Pat, the hod carrier, dumps the coin out of his hod into an aperture in front of the brick-layer. The trick dog is made to leap up and deposit the penny in the clown’s barrel, or the trained monkey into the Italian’s hand organ. The Tammany bank shows a politician with tainted money in his hand which he slips into a secret place after he has gloated over it. The Darktown pitcher hurls a nickel over the plate, the batter swings wildly, the catcher ducks and the coin disappears between his knees. Their costumes are those of the ball players of the ’80s. And finally young Teddy Roosevelt (you can figure out the date of this one for yourself) shoots a grizzly bear with a penny right through the trunk of a hollow tree, his prowess being proved by the fact that the bear’s head promptly disappears.

These are some of the wonderful feats that the mechanical banks perform. Whether their ingenuity led to greater thrift on the part of their owners I cannot say, but they certainly added something of wonder and amusement to the lives of the little folk of the 19th Century.

(Captions accompanying photos)

Now that thrift has become fashionable it is interesting to look back on the days when we and our parents before us took care of the pennies and let the dollars take care of themselves. The pottery pig seems to be the earliest animal in the savings bank menagerie. After that came the rabbit, the lamb, the watchful owl, the cunning fox , the avaricious eagle, the snatching monkey and the rest of the animal kingdom that either received our pennies through a slot or deposited them with astounding mechanical accuracy. Collectors are beginning to find this old-fashioned thrift an amusing field to explore.

In the past century the ingenuity of toy savings bank manufacturers reached its peak. Most of the banks were made of cast iron and realistically colored. The wonderful way in which the penny was finally deposited appealed to the child mind and so securely were these banks made that it taxed the cunning of parents to extract a cent. The style of figure usually reveals the decade in which it was made. These toys also gave birth to a moral code, for to rob a child’s bank is one of the lowest forms of thievery and to take out the money after once deposited was considered dangerous to youthful character.

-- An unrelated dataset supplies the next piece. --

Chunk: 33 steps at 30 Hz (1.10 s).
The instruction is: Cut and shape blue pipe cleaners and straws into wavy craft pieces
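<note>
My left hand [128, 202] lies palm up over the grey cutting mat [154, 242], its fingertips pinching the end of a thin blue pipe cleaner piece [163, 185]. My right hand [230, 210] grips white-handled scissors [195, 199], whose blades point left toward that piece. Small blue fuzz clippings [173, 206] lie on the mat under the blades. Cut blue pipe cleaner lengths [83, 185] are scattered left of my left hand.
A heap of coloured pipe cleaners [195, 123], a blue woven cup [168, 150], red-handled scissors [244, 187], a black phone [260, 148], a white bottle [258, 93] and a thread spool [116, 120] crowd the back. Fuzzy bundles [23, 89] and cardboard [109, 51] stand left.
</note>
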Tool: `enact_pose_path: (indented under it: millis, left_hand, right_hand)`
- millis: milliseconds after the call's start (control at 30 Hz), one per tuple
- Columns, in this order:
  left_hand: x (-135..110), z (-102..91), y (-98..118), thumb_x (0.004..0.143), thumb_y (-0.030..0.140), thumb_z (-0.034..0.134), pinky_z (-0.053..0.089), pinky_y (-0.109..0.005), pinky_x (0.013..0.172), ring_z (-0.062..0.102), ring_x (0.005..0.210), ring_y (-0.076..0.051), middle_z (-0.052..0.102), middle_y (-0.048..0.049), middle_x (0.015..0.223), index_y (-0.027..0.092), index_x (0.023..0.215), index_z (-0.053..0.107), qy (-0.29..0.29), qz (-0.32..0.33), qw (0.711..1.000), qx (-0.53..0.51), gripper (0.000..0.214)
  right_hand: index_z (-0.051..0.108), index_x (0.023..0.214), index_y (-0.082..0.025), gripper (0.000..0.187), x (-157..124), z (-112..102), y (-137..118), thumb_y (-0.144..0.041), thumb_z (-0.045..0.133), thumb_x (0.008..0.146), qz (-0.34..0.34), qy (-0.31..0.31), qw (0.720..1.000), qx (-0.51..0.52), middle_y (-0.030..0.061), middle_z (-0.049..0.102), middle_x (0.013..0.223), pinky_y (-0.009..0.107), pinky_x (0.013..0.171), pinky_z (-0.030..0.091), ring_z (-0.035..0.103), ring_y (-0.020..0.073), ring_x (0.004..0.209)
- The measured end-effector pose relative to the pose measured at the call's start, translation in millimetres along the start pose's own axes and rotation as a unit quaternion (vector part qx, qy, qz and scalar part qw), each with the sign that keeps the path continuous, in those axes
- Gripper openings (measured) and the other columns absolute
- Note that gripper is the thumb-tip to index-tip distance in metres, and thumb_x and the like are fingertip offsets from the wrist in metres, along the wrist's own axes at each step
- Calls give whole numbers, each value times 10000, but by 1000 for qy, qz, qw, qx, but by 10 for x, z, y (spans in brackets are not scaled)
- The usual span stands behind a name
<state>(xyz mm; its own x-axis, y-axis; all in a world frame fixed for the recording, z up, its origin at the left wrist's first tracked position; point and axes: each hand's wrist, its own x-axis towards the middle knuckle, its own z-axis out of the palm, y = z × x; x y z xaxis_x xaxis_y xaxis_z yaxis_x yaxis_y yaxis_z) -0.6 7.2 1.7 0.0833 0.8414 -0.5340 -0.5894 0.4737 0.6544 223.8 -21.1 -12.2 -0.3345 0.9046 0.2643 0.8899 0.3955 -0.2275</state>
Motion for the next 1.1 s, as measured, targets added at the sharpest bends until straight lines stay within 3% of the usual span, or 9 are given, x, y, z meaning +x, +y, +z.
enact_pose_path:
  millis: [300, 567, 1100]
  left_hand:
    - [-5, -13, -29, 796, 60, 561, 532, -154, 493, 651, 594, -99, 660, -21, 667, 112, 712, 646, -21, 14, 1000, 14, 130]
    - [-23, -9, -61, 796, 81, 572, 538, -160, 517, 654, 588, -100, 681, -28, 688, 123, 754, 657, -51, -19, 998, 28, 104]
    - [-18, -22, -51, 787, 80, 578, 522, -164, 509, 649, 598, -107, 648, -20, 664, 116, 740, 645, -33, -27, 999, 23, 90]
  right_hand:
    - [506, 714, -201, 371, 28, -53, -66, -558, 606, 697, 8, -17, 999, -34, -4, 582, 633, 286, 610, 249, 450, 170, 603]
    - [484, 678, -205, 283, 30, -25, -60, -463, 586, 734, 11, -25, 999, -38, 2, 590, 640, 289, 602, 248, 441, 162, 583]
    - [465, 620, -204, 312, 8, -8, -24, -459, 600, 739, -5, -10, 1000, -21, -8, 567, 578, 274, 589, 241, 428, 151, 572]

While the architecture of house shaped banks was not all that might be desired, they were thoroughly efficient as banks. They were opened by a key — and the key was usually lost.

The avaricious male, both black and white, was a favorite form for toy savings banks. Some of these did tricks, too. Children were taught to give them pet names and thus shyly did they learn that "a penny saved is a penny earned."